6/10
The Hopes And Fears Of All The Years...
23 December 2022
An amiable Bob Hope comedy with a seasonal flavour based on a Damon Runyan character. It's years since I've read the original story but I'm assured that the plot here is very different to that penned by Runyan. To be fair though, the situations and characterisations here are still identifiably Runyonesque with Hope's Kid a real fly-by-night, living from scam to scam, stringing along his pretty but obviously long-suffering girl-friend Marilyn Miller in the process.

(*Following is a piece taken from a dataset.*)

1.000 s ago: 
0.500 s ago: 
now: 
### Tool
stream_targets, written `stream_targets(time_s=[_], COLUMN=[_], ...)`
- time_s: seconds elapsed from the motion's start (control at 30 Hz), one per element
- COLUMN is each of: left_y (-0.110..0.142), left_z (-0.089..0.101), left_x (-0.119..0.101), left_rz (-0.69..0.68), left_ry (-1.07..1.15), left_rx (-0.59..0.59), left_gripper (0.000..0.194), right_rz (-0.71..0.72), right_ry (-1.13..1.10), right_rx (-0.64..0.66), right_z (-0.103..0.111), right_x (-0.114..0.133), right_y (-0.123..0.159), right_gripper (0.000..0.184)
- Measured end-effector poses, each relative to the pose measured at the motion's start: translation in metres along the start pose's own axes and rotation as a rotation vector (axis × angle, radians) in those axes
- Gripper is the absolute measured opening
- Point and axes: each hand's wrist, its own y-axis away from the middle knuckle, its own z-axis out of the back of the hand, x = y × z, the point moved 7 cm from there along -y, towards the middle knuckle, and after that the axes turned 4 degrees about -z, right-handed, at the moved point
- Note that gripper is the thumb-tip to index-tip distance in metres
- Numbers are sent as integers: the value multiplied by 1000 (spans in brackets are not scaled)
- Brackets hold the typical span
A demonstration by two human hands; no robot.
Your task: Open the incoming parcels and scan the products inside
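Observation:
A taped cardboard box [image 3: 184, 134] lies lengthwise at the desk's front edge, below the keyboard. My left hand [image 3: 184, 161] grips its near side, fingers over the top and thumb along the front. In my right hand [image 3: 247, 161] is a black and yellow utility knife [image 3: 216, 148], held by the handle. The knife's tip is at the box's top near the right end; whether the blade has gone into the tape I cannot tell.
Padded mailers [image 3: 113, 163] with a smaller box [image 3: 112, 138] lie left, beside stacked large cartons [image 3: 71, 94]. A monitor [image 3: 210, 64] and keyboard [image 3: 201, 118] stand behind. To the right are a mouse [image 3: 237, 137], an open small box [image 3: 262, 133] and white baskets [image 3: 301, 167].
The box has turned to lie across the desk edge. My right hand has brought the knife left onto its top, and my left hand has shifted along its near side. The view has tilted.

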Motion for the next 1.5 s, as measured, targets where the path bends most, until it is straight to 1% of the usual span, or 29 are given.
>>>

However, when he flim-flams the wrong guy, i.e. A big-shot gangster, at the race-track, our hero has to find $10000 before Christmas Eve, which is only a matter of days away, otherwise his fate is as cooked as a Christmas Day goose. So he comes up with an idea to fleece the general public into stumping up donations for a fake charity to house a group of elderly women, or dolls as they're ungraciously termed, which he'll use to pay off his debt, but it's not long before it all gets complicated and at least two rival gangs are out for the Kid's head. But it's a Bob Hope movie and set at Christmas time so do you really doubt the final outcome...?

I won't say the movie delivered major belly-laughs but Hope well knows how to carry off this stuff, even if it's a bit of stretch to imagine him stringing along the lovely Miller, especially as her character's name is actually "Brainy". Meanwhile, he gets in his trademark jibes at Crosby as well as Milton Berle plus the usual stream of self-deprecating gags we've come to know and expect over the years. There's also the bonus of the introduction of the popular seasonal "Silver Bells" sung by Hope and Miller.

I think I still prefer old Bob when he's out on the road with Bing, but this light Chritmassy comedy goes down as nicely as a lemon-drop although I must confess I speak as someone with a decidedly sweet tooth!